簡單的四個字,瞬間讓嚴海山心頭猛地一跳,彷彿被一隻無形的手緊緊揪住。他能清晰無比地感知到,李豫目光凝視之處,竟是他道袍之下的胸膛舊傷處,那目光彷彿能穿透血肉衣衫,看到那猙獰扭曲在皮肉甚至更底裡經脈根基上烙下的致命印記,如同惡魔的爪印,時刻折磨著他。
“……青木回春術?過於敦樸,”李豫的聲音平淡無波,卻似萬斤重錘落水般,在嚴海山的識海里掀起滔天巨浪,“傷中挾著一絲七絕煉獄火邪毒,盤踞成骨鏈,紮根入脈。要斷此舊疾,何妨嘗試以木生金?肺屬金、主肅殺!金氣摧枯骨,斷骨鏈之根,木始能再生髮……”他的話語如同明亮的燈塔,為嚴海山指引出一條全新的道路。
他沒有點明那是什麼傷,嚴海山的背脊卻在那注視與這幾句如同冷鋼刮骨剝繭一般、將他最深痼疾連同根治之法赤裸裸剖開的話語裡,瞬間僵直如被冰封石鑄。

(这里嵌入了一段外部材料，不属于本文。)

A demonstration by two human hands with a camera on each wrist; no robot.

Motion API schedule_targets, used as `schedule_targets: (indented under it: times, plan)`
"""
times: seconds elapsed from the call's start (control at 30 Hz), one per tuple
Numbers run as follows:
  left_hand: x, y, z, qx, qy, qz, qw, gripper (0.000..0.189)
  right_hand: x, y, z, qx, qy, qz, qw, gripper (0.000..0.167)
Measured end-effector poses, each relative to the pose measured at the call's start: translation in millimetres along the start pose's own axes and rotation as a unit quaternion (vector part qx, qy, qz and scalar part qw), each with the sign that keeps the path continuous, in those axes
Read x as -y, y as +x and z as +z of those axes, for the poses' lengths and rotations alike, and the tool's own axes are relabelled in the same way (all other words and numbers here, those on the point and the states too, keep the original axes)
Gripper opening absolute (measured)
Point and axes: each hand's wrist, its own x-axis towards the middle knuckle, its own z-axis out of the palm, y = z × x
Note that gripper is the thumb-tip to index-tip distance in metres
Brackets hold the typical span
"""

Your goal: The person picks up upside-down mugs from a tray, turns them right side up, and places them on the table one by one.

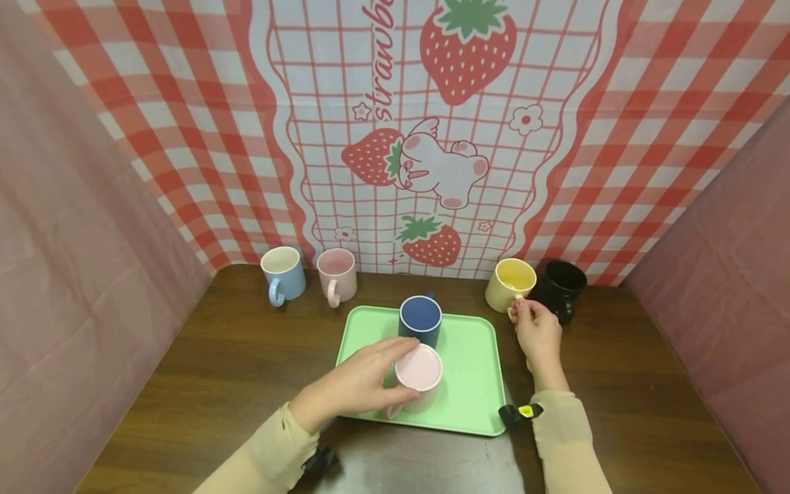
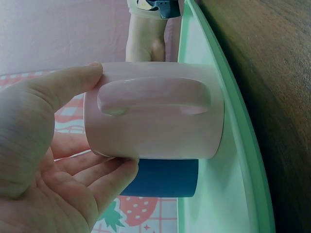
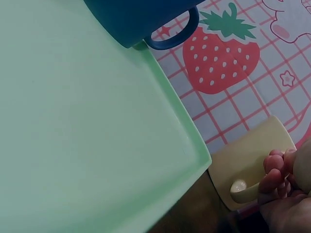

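A pink mug stands on the green tray, its handle pointing toward the person and to the left. My left hand holds it near the top, with the thumb on the handle side and the fingers around the far side. Right behind it on the tray is a dark blue mug, its handle to the back. At the back right, my right hand pinches the handle of a yellow mug, which stands on the table beyond the tray's corner.
A black mug sits directly right of the yellow one, close to my right hand. At the back left stand a light blue mug and another pink mug. A strawberry-print cloth hangs behind the wooden table.
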Motion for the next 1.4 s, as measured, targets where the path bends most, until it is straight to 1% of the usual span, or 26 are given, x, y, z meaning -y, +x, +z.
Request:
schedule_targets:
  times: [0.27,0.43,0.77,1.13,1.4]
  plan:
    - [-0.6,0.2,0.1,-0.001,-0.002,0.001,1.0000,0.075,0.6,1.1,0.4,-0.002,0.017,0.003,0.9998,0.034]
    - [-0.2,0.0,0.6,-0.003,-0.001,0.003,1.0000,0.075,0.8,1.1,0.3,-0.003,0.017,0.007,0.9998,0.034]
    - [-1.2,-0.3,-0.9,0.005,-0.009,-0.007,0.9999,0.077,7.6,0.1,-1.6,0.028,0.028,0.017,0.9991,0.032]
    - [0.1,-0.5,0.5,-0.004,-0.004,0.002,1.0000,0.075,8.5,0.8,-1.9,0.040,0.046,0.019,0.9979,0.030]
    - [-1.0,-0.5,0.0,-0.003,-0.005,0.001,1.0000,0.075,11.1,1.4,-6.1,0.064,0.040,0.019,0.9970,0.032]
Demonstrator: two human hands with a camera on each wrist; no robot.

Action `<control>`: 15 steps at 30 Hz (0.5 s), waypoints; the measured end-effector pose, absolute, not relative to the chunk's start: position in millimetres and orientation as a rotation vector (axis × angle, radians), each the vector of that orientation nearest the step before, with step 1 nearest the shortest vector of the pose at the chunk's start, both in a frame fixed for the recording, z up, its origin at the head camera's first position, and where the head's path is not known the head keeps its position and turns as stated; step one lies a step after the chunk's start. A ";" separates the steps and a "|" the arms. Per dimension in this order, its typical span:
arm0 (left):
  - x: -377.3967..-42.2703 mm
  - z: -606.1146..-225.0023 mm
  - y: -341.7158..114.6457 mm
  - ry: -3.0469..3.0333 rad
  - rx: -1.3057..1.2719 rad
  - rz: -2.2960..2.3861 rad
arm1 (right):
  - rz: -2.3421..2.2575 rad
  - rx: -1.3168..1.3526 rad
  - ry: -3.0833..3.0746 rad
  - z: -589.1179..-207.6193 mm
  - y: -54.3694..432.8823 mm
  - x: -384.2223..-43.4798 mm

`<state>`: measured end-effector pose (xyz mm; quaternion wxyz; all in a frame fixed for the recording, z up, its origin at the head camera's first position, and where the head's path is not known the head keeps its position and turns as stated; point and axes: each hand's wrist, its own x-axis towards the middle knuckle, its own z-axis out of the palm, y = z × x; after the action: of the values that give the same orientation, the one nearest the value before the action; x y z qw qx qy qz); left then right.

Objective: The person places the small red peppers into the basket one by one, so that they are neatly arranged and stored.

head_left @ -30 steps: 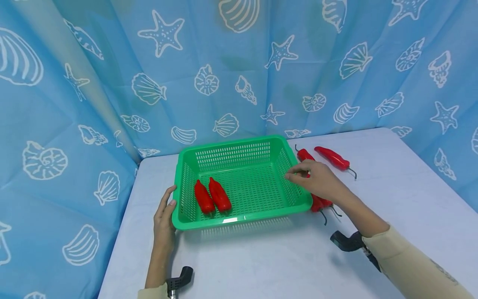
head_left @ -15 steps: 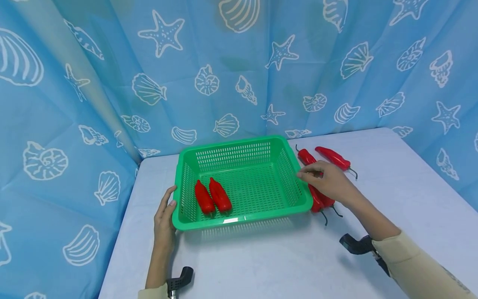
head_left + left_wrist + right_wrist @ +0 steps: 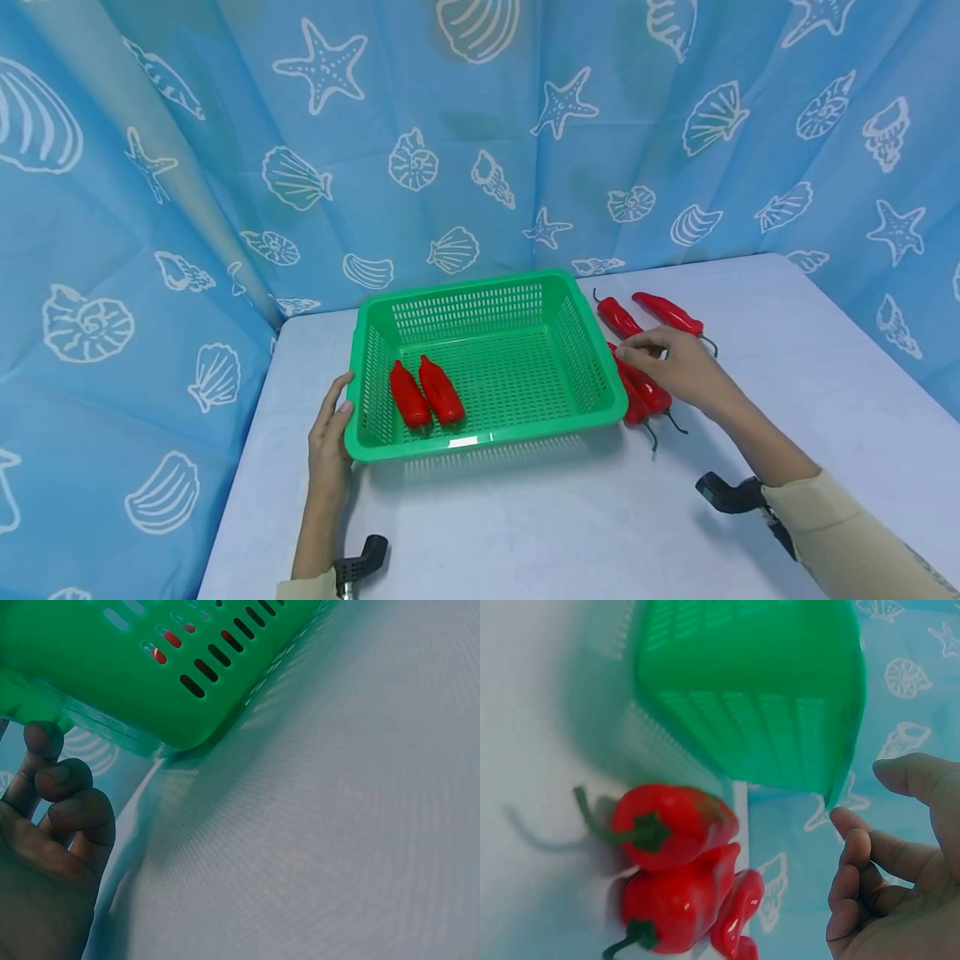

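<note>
Green plastic basket point(image 3: 517, 432) holds two red chili peppers point(image 3: 442, 395) at its left, long axes roughly front-to-back, tips away. Left hand point(image 3: 328, 446) touches basket, fingers relaxed; right hand point(image 3: 681, 367) near counter point(image 3: 525, 525) peppers point(image 3: 654, 398), fingers loosely bent, thumb apart, empty.

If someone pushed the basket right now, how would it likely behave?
The basket looks like slotted plastic, so it is probably light and fairly stiff. Its broad, shallow shape suggests sliding rather than tipping. The two peppers inside lie on their sides with bare floor beside them, so they might roll or shift.
</note>
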<state>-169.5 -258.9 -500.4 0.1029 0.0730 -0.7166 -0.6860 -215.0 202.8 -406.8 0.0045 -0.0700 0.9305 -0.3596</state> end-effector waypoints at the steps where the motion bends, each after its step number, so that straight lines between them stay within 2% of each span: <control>1: -169.4 -500.7 -259.1 -2.113 0.215 -2.027 | -1.123 -0.213 2.917 -408.9 204.5 -215.7; 15: -169.7 -500.0 -260.3 -2.131 0.199 -2.012 | -1.026 -0.074 2.930 -436.5 222.7 -230.1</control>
<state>-169.7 -260.3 -500.0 0.1017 0.0674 -0.7217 -0.6813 -230.1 222.7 -436.5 0.0182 -0.0239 0.9434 -0.3304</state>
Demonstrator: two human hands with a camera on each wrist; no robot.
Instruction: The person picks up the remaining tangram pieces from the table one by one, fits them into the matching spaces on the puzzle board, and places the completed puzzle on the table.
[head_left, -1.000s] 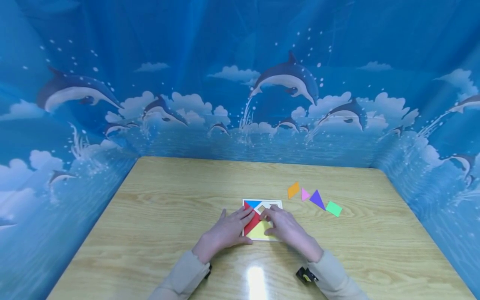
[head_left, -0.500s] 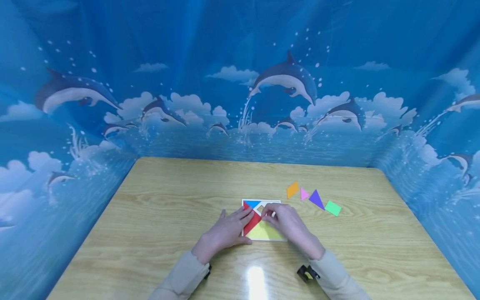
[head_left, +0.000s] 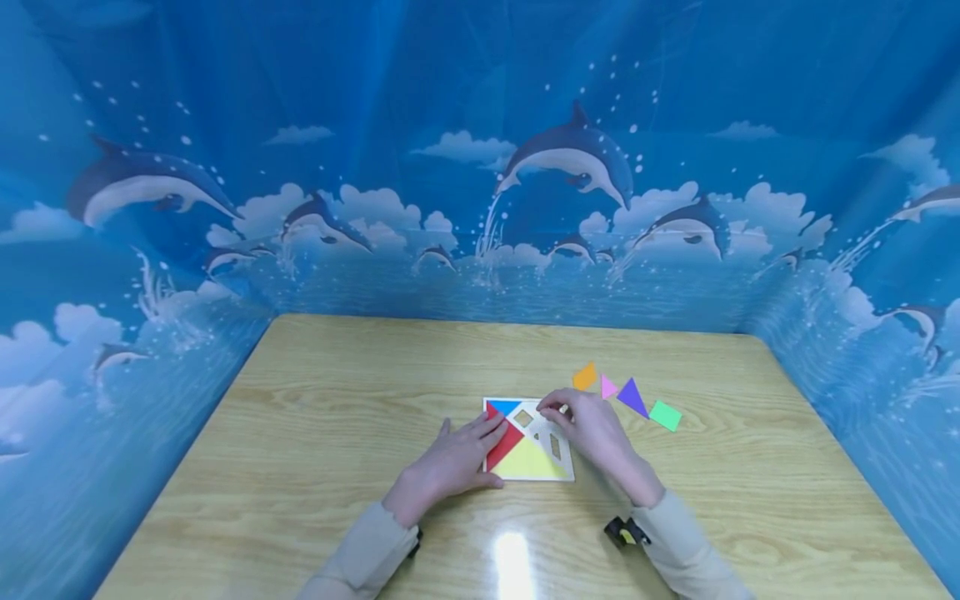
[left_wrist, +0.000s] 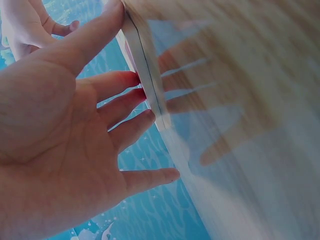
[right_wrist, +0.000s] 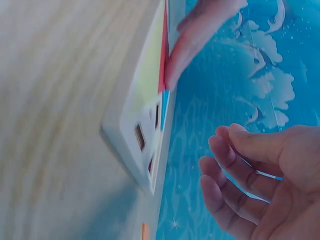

他的胸膛急劇起伏,雙眼爆發出驚人的神光,彷彿兩顆燃燒的星辰,照亮了前方的道路。道心深處,因那頑固舊傷壓抑沉滯多年的一汪死水,被這把猝不及防、又精準冷酷得令人敬畏的金石巨斧猛然鑿開一條前所未有的通路。他感覺沉寂多年的修為瓶頸竟開始微微顫抖鬆動,彷彿一座封閉已久的大門,即將緩緩開啟。
“多謝李兄指點!”嚴海山激動地抱拳行禮,眼中滿是感激與敬佩,彷彿看到了自己重獲新生的希望。